После войскового приемника рвался к технике – даже сам не понимал этой своей прыти, – рассчитывал, начнется настоящее дело! От шагистики, как про себя называл строевую подготовку, монотонного чтения уставных статей, школярского повторения их, пока проходил "курс молодого солдата", меня мутило. Отдушиной были ознакомительные занятия на технике. Нас приводили в парк, под дощатый навес, где стояли установки, или за три километра, на "выгон" – лесок, обнесенный колючей проволокой. Тут нам показывали маневренность установок, знакомили с боевой работой расчета. Ракета лежала почти в горизонтальном положении, скрытая в металлическом ребристом цилиндре, и только утолщенная остроносая, словно набалдашник, зеленая голова ее торчала снаружи. Расчет по команде стремглав бросался в люки, установка ревела двигателем, окутывалась сизым дымом и срывалась с места, лязгала гусеницами.
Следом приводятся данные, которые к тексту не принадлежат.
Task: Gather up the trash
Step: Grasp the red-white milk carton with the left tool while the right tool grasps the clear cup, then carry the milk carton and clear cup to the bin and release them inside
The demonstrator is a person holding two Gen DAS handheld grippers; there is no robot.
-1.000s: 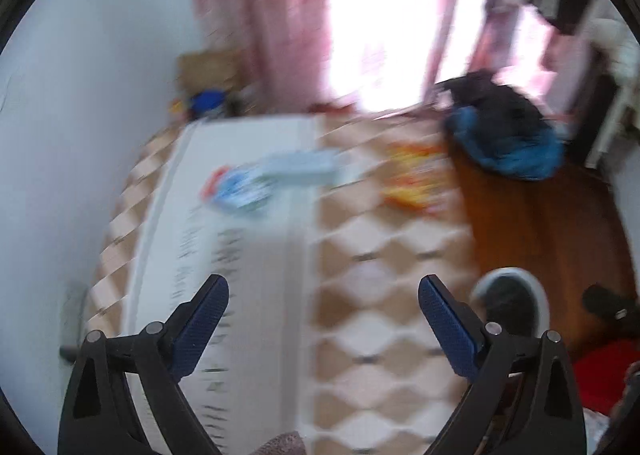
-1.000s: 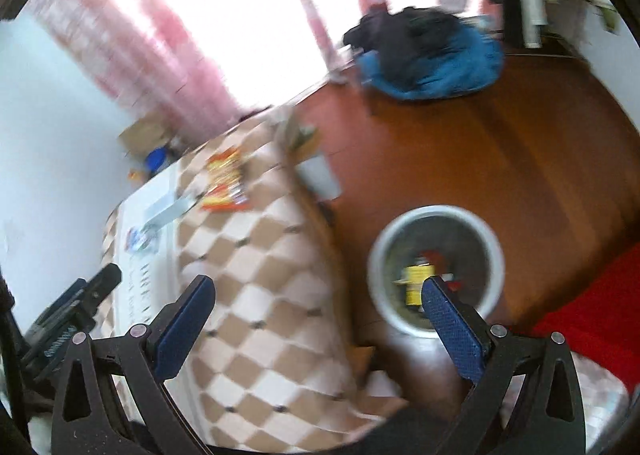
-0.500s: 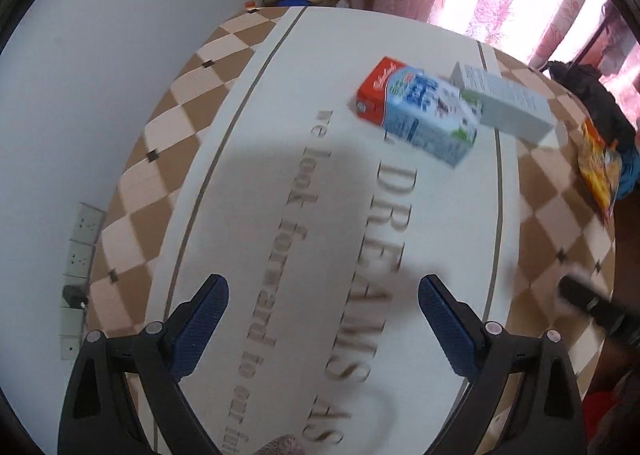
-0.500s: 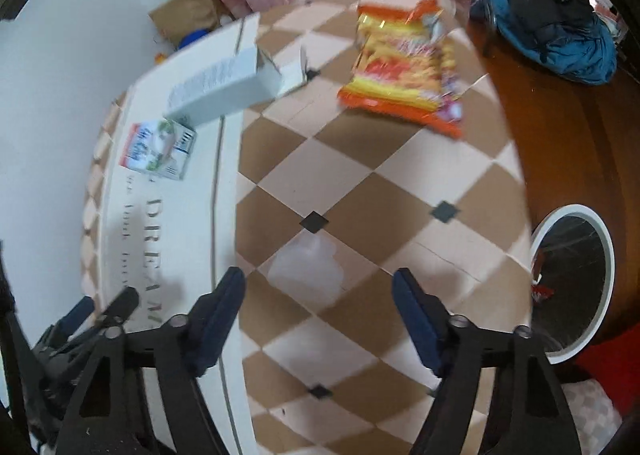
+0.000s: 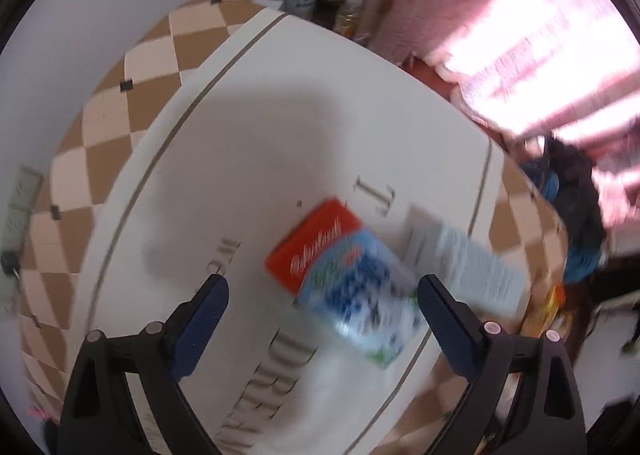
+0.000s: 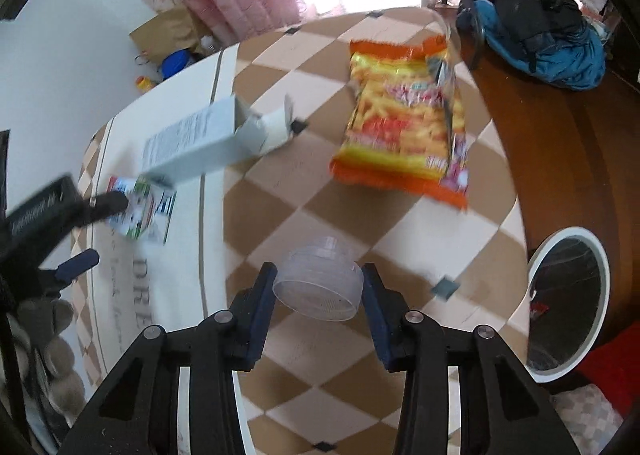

Ломая мелкий кустарник, исчезала за деревьями. Я, кажется, забывал в такую минуту, что войсковичок, салага и что стою в строю таких же, с разинутыми ртами парней. А рядом восторженно бубнил в самое ухо Пушкарев:
– Гляди, пошла! Эх ты, милая! Круши, ломай. Сила! Давай!…
Нас отводили на опушку, к месту, где установка должна была занять боевую позицию. Она выскакивала из леса с шумом и грохотом, подминала с треском кустарник. Развернувшись, останавливалась точно вкопанная. К приборам припадали наводчики, ракета начинала задирать свой нос. И опять рядом восторженный скорый голосок:
– Такая, брат, штучка поцелует так поцелует! Не-прия-а-тно! На том свете в цыганском поту ворочаться будешь.
– Отвяжись, – просил я его.
Пушкарев не обижался и умолкал всего на несколько минут.
Да, рассчитывал – начнется настоящее дело. Но ошибся. Проходили первые дни, а нас пичкали занятиями в классе, и опять – уставы, физо, строевая…
К младшему сержанту Крутикову я сразу почувствовал неприязнь. Невысокий, с женственно-мягким лицом, тонкой талией, Крутиков был еще и щеголеват: грудь держал колесом, перешитые "по себе" брюки туго обтягивали икры ног, гимнастерка под ремнем, стянувшим талию, подгибалась так, что подол ее превращался в узенькую полоску. Выходило на кавказский манер. Четыре значка на груди Крутикова всегда горели надраенным золотом. Прикреплены они были к гимнастерке не просто: под каждым пластмассовая по форме вырезанная прокладка – белый аккуратный ободок выступал вокруг значка.